* **How to complete this task**: Show every line below where "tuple" appears.
*** Records supplied ***
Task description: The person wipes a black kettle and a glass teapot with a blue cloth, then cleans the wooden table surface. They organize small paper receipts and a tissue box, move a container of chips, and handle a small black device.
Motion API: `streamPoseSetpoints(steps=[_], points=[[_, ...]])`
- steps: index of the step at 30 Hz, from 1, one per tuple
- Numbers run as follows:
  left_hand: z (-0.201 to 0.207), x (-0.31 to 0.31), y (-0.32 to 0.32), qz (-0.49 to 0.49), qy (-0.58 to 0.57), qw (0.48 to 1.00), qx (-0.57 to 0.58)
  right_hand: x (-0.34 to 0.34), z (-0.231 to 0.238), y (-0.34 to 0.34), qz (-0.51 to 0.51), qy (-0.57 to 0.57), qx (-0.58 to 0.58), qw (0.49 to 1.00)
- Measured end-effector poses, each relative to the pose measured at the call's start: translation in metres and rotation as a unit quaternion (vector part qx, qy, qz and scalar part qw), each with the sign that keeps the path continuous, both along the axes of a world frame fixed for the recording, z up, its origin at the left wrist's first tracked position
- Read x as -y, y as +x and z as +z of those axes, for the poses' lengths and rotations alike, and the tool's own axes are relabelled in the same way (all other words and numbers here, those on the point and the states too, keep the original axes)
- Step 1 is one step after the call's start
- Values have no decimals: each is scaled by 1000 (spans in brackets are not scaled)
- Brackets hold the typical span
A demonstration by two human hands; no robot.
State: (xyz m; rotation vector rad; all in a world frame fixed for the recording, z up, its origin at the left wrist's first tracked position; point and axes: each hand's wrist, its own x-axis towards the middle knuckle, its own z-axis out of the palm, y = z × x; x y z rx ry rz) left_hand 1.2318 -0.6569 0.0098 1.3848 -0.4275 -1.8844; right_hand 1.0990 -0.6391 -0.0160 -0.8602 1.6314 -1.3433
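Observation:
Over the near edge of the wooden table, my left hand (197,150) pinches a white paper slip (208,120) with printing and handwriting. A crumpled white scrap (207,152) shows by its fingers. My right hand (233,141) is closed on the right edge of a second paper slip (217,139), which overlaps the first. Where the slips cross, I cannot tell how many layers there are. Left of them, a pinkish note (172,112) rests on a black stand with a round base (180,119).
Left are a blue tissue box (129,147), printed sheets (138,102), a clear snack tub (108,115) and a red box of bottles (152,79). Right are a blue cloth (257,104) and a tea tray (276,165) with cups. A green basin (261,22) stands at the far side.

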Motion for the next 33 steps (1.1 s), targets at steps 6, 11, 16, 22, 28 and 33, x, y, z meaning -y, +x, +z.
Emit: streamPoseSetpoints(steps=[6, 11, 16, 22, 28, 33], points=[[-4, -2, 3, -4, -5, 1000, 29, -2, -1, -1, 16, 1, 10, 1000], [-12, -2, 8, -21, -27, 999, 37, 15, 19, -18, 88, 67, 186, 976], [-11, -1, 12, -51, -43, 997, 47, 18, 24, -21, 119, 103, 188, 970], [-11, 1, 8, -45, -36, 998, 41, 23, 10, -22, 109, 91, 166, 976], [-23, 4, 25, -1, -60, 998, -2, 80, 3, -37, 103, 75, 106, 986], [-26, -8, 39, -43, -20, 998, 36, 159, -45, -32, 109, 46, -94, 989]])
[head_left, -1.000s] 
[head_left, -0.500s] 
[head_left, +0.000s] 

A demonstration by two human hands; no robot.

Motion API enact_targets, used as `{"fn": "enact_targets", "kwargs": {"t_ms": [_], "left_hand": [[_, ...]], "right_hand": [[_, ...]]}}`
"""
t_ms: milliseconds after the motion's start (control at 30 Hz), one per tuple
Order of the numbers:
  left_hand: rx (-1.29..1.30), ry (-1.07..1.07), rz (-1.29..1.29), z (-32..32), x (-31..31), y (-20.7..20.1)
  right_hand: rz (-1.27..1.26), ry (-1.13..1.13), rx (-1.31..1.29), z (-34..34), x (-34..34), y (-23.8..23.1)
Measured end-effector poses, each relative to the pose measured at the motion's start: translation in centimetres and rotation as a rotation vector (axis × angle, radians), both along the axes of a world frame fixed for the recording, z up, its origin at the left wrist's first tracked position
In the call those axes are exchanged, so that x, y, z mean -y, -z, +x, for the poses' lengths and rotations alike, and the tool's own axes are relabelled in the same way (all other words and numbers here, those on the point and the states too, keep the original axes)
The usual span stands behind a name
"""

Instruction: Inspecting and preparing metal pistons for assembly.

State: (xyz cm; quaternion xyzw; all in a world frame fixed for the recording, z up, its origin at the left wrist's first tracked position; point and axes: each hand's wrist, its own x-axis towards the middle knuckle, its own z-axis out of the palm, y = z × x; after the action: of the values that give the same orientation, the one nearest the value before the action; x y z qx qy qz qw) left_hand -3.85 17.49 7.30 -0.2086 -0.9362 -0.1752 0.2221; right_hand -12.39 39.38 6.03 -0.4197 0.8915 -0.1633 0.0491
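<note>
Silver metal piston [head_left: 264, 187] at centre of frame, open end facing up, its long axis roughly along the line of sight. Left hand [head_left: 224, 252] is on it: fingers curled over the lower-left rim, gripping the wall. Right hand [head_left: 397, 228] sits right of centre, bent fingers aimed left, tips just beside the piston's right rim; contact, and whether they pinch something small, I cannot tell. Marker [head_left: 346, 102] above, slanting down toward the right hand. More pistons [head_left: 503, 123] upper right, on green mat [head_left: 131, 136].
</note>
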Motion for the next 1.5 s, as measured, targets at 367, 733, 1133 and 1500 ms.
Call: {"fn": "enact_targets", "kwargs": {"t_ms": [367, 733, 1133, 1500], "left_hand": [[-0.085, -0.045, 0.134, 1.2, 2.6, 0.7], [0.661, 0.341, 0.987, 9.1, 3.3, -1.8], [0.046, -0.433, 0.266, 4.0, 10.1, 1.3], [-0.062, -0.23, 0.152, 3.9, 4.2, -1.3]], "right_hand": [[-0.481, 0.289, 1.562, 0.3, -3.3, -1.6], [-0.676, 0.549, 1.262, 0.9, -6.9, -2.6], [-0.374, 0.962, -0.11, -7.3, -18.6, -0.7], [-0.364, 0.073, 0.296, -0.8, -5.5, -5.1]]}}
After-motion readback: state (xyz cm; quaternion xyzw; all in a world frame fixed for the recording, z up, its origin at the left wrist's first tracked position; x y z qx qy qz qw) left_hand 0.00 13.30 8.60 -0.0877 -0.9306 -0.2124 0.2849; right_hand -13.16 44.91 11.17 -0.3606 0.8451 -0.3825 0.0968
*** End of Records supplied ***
* **Answer to the problem**:
- steps: index of the step at 30 Hz, from 1, one per tuple
t_ms: milliseconds after the motion's start (control at 30 Hz), one per tuple

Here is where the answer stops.